- Task requirements
Leaving the pictures aside, transcribe every line below exactly.

- Source material

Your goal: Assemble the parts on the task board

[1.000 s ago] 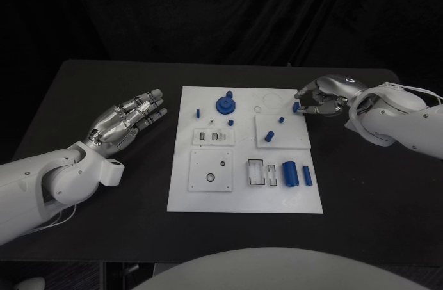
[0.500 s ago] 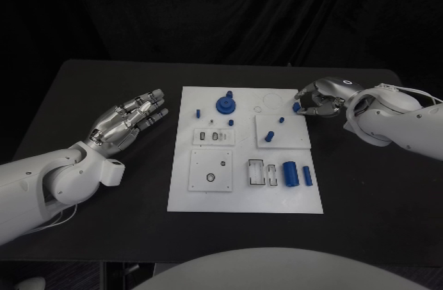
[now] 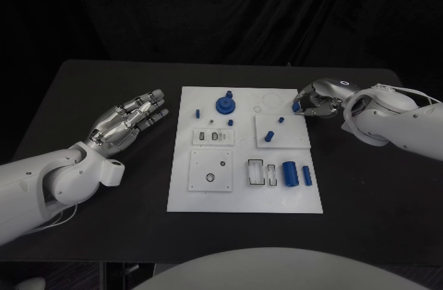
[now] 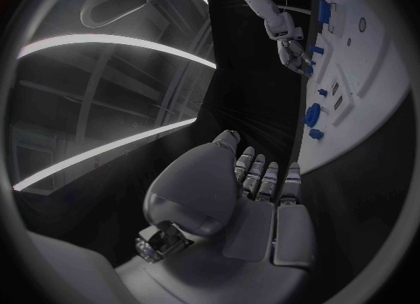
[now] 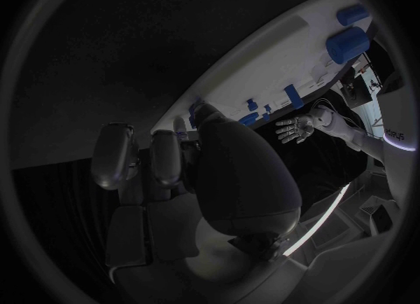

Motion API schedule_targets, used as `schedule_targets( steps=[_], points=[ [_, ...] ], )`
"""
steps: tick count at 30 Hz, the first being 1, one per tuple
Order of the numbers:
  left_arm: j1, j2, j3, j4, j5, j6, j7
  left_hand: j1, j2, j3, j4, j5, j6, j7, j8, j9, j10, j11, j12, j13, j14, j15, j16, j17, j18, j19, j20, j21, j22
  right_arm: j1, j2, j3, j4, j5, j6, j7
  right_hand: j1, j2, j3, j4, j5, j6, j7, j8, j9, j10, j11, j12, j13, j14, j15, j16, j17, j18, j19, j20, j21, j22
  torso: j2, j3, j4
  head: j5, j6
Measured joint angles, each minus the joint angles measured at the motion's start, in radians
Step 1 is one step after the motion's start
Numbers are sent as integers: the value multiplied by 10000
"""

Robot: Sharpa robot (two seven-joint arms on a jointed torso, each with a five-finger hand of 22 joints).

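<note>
Right hand (image 3: 319,103) pinched a small blue part (image 3: 296,107) at the task board (image 3: 244,197) far right edge | left hand (image 3: 129,119) lay spread, empty | best lowered slowly, kept upright.

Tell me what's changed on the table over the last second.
The right robot hand, pinching a small blue part at the white task board's far right edge, has crept slightly leftward. The left robot hand stays open beside the board; the other blue parts haven't moved.
</note>
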Motion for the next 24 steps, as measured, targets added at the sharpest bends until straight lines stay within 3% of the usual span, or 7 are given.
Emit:
schedule_targets(
  steps=[4,10,20,24],
  points=[
    [-1,8,0,-12,0,6,0,0,0,0,0,0,0,0,0,0,0,0,0,0,0,0,0,0,0,0,0,0,0,-13,35,2,-8,1,0,2,24,24,0,0,0,23,-24,99,47,0,0,0,0,0,0,0,-12,1,0,0,-37,0,-2,0,-6,20,0],
    [-2,17,-1,-27,0,26,0,0,0,19,14,0,0,0,0,0,0,0,0,0,4,4,0,0,0,0,0,0,0,-20,95,8,-12,3,0,13,211,127,-69,-70,363,107,-108,640,317,3,-74,43,0,0,0,0,-13,1,-20,-20,-76,0,-5,-1,-4,28,0],
    [-5,19,-3,-44,0,58,0,0,0,70,14,0,0,0,0,-1,35,34,0,-1,37,37,0,-1,0,-1,-1,0,0,-25,103,10,-20,4,-5,16,289,205,-41,-98,711,106,-108,1078,566,3,-74,46,1,0,0,0,-12,1,-35,-35,-115,7,-9,-7,0,-147,0],
    [-5,19,-2,-51,0,67,0,0,0,70,14,0,0,0,0,-1,35,34,0,0,37,37,0,-1,-1,-1,-1,0,-1,-25,103,12,-20,5,-7,14,371,287,-70,-183,940,254,-175,1600,837,-8,-102,46,1,0,0,0,-6,1,2,-72,-115,8,-7,-7,3,-149,0]
  ],
)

- Solution to this task
Your goal: Assemble the parts on the task board

[1.000 s ago] 
[0.500 s ago] 
[now] 
[now] 
[now] 

Motion API schedule_targets, used as `schedule_targets( steps=[_], points=[ [_, ...] ], )`
"""
steps: tick count at 30 Hz, the first being 1, one per tuple
Order of the numbers:
  left_arm: j1, j2, j3, j4, j5, j6, j7
  left_hand: j1, j2, j3, j4, j5, j6, j7, j8, j9, j10, j11, j12, j13, j14, j15, j16, j17, j18, j19, j20, j21, j22
  right_arm: j1, j2, j3, j4, j5, j6, j7
  right_hand: j1, j2, j3, j4, j5, j6, j7, j8, j9, j10, j11, j12, j13, j14, j15, j16, j17, j18, j19, j20, j21, j22
  torso: j2, j3, j4
  head: j5, j6
Measured joint angles, each minus the joint angles measured at the motion's start, in radians
Step 1 is one step after the motion's start
Numbers are sent as integers: the value multiplied by 10000
"""

Robot: Sharpa robot (two seven-joint arms on a jointed torso, each with a five-finger hand of 22 joints).

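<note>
Right hand (image 3: 319,103) pinched a small blue part (image 3: 296,107) at the task board (image 3: 244,197) far right edge | left hand (image 3: 129,119) lay spread, empty | best lowered slowly, kept upright.

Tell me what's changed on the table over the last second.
The right robot hand, pinching a small blue part at the white task board's far right edge, has crept slightly leftward. The left robot hand stays open beside the board; the other blue parts haven't moved.
</note>
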Motion for the next 24 steps, as measured, targets added at the sharpest bends until straight lines stay within 3% of the usual span, or 7 are given.
Emit:
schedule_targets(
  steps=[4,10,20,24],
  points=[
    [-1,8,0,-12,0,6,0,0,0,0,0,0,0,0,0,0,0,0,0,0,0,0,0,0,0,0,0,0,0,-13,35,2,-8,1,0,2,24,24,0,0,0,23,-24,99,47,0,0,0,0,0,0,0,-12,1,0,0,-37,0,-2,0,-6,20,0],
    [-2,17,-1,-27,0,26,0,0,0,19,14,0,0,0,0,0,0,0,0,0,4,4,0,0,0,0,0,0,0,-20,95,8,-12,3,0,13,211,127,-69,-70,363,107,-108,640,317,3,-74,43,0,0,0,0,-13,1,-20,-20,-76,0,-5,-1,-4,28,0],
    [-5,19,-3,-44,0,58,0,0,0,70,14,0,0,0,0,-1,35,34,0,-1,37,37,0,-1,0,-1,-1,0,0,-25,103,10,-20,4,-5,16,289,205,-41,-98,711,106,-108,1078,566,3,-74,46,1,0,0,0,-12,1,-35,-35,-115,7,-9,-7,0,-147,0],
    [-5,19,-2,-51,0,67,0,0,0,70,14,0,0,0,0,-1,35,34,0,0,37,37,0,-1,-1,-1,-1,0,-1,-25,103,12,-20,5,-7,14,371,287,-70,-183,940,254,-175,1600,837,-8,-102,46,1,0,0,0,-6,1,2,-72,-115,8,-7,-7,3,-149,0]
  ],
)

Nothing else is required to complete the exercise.